With the advent of artificial intelligence and big data era, a new concept of clinical decision making for improving surgical outcomes was proposed, which emphasizes the optimal prognosis and best outcome for patients, makes full use of information technology such as artificial intelligence to reduce the uncertainty in the treatment process and the unevenness of the treatment level, and selects the most appropriate intervention means and intervention timing through objective evaluation. It will be helpful for surgeons to choose treatment options which will be effective to patients.

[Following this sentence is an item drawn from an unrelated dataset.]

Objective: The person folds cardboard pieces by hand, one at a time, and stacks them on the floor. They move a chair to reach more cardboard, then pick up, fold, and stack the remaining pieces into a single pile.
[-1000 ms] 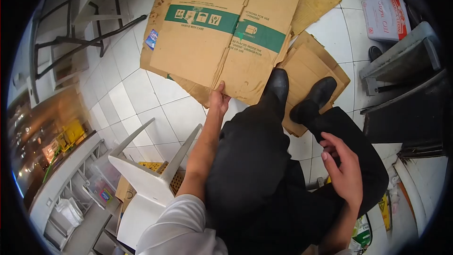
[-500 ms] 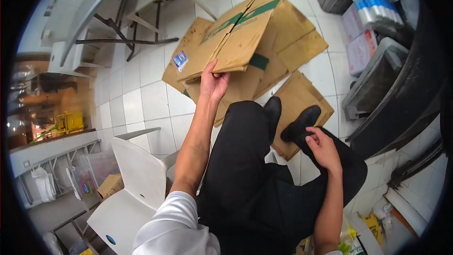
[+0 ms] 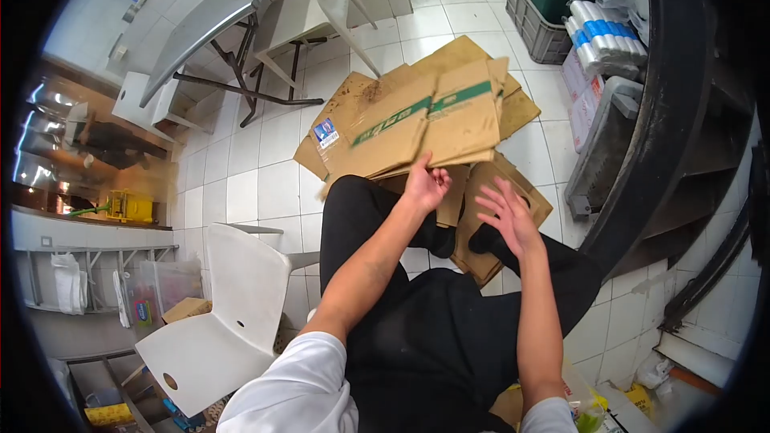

Digital Therapeutics for Mental Health and Addiction Book

Digital Therapeutics for Mental Health and Addiction


  • Author : Nicholas C. Jacobson
  • Publisher : Academic Press
  • Release Date : 2022-09-27
  • Genre: Technology & Engineering
  • Pages : 270
  • ISBN 10 : 9780323885614

DOWNLOAD BOOK
Digital Therapeutics for Mental Health and Addiction Excerpt :

Digital Therapeutics for Mental Health and Addiction: The State of the Science and Vision for the Future presents the foundations of digital therapeutics with a broad audience in mind, ranging from bioengineers and computer scientists to those in psychology, psychiatry and social work. Sections cover cutting-edge advancements in the field, offering advice on how to successfully implement digital therapeutics. Readers will find sections on evidence for direct-to-consumer standalone digital therapeutics, the efficacy of integrating digital treatments within traditional healthcare settings, and recent innovations currently transforming the field of digital therapeutics towards experiences which are more personalized, adaptable and engaging. This book gives a view on current limitations of the technology, ideas for problem-solving the challenges of designing this technology, and a perspective on future research directions. For all readers, the content on cultural, legal and ethical dimensions of digital mental health will be useful. Gives a comprehensive overview of the field of digital therapeutics and research on their efficacy, effectiveness, scalability and cost-effectiveness Introduces novel directions in which digital therapeutics are currently being extended, including personalized interventions delivered in real-time Reviews important considerations surrounding digital therapeutics, including how they can be monetized and scaled, ethical issues, cultural adaptations, privacy and security concerns, and potential pitfalls

Explainable Artificial Intelligence for Cyber Security Book

Explainable Artificial Intelligence for Cyber Security


  • Author : Mohiuddin Ahmed
  • Publisher : Springer Nature
  • Release Date : 2022
  • Genre: Artificial intelligence
  • Pages : 283
  • ISBN 10 : 9783030966300

DOWNLOAD BOOK
Explainable Artificial Intelligence for Cyber Security Excerpt :

This book presents that explainable artificial intelligence (XAI) is going to replace the traditional artificial, machine learning, deep learning algorithms which work as a black box as of today. To understand the algorithms better and interpret the complex networks of these algorithms, XAI plays a vital role. In last few decades, we have embraced AI in our daily life to solve a plethora of problems, one of the notable problems is cyber security. In coming years, the traditional AI algorithms are not able to address the zero-day cyber attacks, and hence, to capitalize on the AI algorithms, it is absolutely important to focus more on XAI. Hence, this book serves as an excellent reference for those who are working in cyber security and artificial intelligence.